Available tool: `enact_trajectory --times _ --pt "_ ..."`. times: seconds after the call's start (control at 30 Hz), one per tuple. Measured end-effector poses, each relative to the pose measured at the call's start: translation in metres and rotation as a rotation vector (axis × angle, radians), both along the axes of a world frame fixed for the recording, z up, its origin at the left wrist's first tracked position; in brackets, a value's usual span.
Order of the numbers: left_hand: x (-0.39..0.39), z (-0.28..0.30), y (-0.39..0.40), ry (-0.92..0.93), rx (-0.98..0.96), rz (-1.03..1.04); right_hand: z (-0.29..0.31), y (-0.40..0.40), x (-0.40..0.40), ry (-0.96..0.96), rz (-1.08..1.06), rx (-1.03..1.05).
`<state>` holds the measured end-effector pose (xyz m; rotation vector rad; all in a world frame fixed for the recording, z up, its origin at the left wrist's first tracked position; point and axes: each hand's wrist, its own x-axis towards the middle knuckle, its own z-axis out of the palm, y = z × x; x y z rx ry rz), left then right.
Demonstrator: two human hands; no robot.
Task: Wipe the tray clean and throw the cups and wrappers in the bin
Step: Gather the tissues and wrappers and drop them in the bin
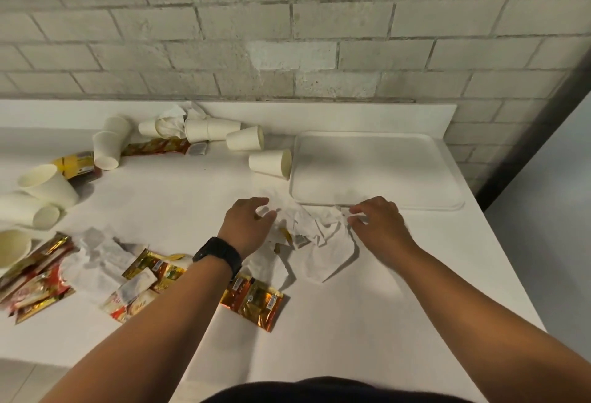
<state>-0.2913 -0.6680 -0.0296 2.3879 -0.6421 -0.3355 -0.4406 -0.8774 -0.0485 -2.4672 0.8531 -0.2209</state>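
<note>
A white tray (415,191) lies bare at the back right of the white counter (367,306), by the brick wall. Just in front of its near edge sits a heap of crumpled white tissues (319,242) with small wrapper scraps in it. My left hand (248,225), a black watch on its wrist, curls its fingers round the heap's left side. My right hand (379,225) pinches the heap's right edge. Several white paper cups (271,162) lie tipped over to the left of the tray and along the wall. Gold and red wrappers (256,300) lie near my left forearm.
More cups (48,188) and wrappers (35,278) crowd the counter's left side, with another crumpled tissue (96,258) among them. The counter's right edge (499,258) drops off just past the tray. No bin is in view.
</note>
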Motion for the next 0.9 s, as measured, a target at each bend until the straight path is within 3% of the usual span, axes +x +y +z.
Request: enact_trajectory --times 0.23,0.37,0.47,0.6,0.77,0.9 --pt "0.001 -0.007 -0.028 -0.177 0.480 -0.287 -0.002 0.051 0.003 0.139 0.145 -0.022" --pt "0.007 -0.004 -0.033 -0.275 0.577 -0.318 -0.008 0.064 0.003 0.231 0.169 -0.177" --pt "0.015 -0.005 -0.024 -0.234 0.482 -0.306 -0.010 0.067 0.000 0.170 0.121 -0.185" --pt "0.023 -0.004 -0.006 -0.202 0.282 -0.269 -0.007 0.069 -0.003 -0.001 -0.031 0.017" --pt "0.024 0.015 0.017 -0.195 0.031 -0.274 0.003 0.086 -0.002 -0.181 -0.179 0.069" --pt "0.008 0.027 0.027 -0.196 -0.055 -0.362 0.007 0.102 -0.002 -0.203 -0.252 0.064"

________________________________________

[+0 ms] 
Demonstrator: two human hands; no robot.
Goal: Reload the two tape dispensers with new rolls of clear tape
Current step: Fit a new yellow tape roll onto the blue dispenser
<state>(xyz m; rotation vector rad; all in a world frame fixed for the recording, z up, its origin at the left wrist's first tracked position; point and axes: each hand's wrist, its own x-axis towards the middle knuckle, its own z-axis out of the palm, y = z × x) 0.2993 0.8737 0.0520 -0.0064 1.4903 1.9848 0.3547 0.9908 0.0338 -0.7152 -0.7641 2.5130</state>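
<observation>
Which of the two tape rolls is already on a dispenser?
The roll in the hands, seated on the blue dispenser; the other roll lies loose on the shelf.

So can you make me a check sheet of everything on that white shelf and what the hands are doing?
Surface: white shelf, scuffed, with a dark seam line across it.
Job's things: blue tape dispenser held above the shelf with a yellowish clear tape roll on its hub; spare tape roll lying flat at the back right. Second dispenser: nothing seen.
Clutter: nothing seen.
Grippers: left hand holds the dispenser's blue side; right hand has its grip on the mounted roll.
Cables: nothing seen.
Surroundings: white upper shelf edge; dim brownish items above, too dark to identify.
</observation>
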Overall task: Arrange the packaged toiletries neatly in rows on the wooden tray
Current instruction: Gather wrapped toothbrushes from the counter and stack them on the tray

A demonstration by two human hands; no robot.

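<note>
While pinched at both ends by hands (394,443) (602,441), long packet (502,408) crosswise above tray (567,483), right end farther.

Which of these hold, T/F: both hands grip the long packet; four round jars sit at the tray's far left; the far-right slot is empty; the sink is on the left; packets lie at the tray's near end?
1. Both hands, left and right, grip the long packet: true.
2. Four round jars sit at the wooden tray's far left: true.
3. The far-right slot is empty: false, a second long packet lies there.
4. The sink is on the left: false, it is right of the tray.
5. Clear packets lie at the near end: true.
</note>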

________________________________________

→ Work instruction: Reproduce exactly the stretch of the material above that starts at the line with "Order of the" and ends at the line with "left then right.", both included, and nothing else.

→ Response area:
Order of the numbers: left_hand: x (-0.39..0.39), z (-0.28..0.30), y (-0.39..0.40), ry (-0.92..0.93), rx (-0.98..0.96), rz (-1.03..1.04); right_hand: z (-0.29..0.31), y (-0.40..0.40), x (-0.40..0.40), ry (-0.96..0.96), rz (-1.08..1.06), rx (-1.03..1.05).
`<state>` holds the measured end-effector pose (xyz m; rotation vector rad; all in a world frame fixed for the recording, z up, its origin at the left wrist's first tracked position; point and axes: each hand's wrist, its own x-axis towards the middle knuckle, its own z-axis out of the palm, y = z × x; x y z rx ry rz), left then right.

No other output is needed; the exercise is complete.